Which lines of the data contain the string "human"? Copy every one of them.

------------

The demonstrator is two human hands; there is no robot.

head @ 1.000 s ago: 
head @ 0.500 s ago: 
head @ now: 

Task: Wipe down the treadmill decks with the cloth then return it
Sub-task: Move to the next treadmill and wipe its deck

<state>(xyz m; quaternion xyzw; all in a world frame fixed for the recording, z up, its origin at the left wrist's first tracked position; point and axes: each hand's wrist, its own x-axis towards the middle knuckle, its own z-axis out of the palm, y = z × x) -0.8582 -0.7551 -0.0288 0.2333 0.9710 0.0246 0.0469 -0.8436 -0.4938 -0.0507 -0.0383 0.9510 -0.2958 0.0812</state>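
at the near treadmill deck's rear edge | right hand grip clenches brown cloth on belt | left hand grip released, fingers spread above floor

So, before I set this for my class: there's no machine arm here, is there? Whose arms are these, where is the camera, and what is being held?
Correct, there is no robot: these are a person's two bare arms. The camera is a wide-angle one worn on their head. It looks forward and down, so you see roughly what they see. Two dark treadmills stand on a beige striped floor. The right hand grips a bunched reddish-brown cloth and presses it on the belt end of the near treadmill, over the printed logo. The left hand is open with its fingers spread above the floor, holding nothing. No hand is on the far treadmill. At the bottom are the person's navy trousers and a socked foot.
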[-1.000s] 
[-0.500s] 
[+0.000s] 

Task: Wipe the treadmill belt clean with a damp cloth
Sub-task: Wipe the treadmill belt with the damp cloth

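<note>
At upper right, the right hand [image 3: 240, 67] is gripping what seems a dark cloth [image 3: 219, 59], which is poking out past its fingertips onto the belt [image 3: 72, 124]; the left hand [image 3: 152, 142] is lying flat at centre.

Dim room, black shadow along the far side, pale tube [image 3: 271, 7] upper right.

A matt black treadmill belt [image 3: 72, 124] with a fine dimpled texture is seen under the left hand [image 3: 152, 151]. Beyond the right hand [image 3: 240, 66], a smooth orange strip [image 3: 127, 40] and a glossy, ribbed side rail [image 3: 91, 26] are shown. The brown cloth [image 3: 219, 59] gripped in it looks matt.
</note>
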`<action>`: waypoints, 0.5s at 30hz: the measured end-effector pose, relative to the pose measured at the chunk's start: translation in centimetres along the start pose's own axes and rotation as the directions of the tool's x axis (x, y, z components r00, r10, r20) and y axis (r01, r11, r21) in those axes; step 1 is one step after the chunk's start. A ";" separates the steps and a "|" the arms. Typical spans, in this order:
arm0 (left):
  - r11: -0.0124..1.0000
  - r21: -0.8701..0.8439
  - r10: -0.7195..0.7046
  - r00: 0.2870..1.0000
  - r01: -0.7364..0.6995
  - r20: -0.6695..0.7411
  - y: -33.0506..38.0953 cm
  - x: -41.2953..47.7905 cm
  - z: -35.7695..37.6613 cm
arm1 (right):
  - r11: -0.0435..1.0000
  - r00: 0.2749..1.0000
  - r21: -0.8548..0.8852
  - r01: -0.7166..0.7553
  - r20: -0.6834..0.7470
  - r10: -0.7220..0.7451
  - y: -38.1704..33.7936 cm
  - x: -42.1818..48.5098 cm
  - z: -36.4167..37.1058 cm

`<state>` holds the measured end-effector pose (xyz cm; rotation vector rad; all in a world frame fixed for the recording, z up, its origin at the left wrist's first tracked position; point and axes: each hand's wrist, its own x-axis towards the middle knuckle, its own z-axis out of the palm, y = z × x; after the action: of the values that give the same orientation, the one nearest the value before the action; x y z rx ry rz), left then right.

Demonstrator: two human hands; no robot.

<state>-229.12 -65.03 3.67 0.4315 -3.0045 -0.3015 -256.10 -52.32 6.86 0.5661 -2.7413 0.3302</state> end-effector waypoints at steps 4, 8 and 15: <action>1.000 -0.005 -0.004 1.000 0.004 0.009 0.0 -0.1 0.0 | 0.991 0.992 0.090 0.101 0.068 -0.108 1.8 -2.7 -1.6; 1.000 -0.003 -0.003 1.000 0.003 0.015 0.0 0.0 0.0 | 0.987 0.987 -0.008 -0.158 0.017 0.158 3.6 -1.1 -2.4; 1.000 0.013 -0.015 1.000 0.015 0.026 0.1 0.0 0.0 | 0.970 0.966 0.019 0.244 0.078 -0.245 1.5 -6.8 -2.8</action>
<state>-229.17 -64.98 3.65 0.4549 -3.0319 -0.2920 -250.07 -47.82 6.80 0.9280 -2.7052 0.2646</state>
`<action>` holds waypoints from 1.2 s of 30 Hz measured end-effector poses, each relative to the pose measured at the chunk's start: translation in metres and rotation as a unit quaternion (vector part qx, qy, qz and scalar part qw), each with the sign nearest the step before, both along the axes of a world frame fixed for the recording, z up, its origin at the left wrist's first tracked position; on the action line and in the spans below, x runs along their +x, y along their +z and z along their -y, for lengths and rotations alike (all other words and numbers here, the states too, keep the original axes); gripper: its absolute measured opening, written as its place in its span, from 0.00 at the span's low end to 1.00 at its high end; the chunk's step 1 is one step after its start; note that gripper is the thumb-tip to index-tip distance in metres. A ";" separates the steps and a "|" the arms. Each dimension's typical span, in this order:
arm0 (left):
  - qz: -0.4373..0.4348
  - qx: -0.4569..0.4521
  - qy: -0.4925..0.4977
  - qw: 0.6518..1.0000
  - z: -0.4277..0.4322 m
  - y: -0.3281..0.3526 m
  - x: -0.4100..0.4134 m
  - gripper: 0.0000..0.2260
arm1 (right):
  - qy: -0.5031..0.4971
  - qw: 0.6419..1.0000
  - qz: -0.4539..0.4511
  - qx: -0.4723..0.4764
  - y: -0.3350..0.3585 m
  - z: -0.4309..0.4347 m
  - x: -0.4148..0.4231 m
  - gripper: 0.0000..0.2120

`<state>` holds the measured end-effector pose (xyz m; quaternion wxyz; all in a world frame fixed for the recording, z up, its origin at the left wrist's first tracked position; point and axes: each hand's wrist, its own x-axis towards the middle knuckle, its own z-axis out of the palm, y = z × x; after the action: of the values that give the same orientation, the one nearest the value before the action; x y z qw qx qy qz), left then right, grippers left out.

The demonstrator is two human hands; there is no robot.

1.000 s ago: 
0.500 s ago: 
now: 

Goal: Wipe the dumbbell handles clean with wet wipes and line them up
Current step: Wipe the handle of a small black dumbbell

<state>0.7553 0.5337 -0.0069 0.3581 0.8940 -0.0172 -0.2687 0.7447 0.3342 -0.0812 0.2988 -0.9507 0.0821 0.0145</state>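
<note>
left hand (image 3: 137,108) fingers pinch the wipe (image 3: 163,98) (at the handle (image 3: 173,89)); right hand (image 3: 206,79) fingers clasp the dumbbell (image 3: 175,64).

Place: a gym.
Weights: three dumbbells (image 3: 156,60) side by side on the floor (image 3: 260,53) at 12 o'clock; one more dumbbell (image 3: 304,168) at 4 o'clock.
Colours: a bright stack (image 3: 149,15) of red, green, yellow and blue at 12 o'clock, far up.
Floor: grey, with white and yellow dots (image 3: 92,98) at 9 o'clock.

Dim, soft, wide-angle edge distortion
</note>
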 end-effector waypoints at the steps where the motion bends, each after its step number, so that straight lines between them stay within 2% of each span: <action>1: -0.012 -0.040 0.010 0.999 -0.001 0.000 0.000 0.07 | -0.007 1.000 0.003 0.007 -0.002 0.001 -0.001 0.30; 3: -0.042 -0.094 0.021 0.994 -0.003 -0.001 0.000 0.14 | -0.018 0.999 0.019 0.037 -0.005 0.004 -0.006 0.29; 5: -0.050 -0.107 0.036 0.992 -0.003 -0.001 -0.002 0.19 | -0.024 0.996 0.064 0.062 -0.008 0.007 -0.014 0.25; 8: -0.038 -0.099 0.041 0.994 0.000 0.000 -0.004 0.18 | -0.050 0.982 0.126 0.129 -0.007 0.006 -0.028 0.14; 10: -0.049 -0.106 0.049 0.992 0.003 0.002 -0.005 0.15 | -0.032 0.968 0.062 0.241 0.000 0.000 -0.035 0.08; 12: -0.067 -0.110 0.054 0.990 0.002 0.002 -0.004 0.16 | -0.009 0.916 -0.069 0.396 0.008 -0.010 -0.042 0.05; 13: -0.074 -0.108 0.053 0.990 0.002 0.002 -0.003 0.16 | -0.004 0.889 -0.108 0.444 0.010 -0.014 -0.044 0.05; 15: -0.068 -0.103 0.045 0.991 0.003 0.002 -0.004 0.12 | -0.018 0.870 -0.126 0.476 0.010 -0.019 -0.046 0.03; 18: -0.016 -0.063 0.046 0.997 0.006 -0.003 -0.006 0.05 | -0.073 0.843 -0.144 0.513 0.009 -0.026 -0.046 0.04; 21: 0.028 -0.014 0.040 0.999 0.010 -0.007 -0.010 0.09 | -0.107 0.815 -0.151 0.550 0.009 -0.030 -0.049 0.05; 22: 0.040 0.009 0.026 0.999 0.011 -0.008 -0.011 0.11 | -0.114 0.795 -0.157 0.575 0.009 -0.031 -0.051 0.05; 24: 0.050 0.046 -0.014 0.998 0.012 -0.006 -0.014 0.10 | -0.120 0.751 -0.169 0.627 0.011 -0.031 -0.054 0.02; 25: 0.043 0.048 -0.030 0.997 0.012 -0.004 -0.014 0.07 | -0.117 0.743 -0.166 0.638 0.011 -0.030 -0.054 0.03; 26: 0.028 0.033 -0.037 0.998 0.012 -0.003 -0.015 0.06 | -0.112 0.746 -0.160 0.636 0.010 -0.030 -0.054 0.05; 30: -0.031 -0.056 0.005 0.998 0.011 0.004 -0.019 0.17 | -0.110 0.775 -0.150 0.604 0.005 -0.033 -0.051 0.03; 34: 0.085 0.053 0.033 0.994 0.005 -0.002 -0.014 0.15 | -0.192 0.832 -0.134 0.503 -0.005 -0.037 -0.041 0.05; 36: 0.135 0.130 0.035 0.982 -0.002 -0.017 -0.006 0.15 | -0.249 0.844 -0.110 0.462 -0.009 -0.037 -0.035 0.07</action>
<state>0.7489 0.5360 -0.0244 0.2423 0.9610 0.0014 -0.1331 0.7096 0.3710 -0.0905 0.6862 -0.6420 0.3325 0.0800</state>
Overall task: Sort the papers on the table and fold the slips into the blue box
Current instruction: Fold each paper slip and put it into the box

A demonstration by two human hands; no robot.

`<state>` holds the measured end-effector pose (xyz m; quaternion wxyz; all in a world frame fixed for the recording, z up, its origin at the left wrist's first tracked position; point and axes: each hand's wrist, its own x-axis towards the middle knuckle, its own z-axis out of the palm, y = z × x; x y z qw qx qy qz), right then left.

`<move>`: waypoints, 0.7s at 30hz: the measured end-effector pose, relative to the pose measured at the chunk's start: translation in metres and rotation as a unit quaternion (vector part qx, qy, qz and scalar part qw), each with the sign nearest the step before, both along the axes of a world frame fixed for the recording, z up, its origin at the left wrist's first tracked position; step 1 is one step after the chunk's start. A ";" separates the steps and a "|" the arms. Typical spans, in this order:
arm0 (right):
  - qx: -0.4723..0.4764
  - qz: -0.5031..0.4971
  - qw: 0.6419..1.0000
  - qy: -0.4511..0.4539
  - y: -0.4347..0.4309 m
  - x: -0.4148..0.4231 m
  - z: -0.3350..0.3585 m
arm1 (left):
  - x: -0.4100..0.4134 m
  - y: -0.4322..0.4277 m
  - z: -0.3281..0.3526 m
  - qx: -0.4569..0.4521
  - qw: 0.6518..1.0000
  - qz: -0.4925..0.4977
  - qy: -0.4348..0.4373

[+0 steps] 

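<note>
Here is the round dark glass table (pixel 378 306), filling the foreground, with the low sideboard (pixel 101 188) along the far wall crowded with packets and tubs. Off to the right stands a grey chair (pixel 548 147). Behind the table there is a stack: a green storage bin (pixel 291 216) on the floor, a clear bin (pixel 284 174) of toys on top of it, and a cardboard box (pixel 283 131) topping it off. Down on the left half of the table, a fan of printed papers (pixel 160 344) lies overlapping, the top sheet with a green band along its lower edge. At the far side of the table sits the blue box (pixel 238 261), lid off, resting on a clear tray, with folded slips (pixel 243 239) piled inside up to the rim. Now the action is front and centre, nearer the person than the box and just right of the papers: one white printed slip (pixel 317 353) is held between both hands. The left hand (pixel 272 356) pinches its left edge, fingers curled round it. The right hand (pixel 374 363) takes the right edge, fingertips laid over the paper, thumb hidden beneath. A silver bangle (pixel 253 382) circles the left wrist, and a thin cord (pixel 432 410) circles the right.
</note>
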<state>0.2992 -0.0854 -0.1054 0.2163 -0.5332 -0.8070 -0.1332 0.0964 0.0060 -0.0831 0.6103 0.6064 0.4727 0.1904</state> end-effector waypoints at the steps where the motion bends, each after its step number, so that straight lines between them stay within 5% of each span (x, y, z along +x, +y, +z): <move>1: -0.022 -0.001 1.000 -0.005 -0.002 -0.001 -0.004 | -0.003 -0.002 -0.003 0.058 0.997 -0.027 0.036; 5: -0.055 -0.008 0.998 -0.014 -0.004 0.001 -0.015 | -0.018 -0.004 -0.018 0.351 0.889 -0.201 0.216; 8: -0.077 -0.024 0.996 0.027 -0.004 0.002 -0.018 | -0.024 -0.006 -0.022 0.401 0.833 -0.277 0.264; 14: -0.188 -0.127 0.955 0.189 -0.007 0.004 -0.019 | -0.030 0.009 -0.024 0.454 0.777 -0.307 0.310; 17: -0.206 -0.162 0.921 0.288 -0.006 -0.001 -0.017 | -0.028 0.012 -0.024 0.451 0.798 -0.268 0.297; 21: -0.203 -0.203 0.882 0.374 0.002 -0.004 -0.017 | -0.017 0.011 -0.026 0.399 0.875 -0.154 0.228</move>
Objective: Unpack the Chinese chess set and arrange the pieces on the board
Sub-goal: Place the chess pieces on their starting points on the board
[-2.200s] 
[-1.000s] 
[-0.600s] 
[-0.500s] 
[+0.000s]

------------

● Exercise response
The demonstrator is two human hands; there is no robot.
Demonstrator: two human hands; no robot.
The demonstrator is two human hands; there is no robot.
A demonstration by two human hands; no robot.

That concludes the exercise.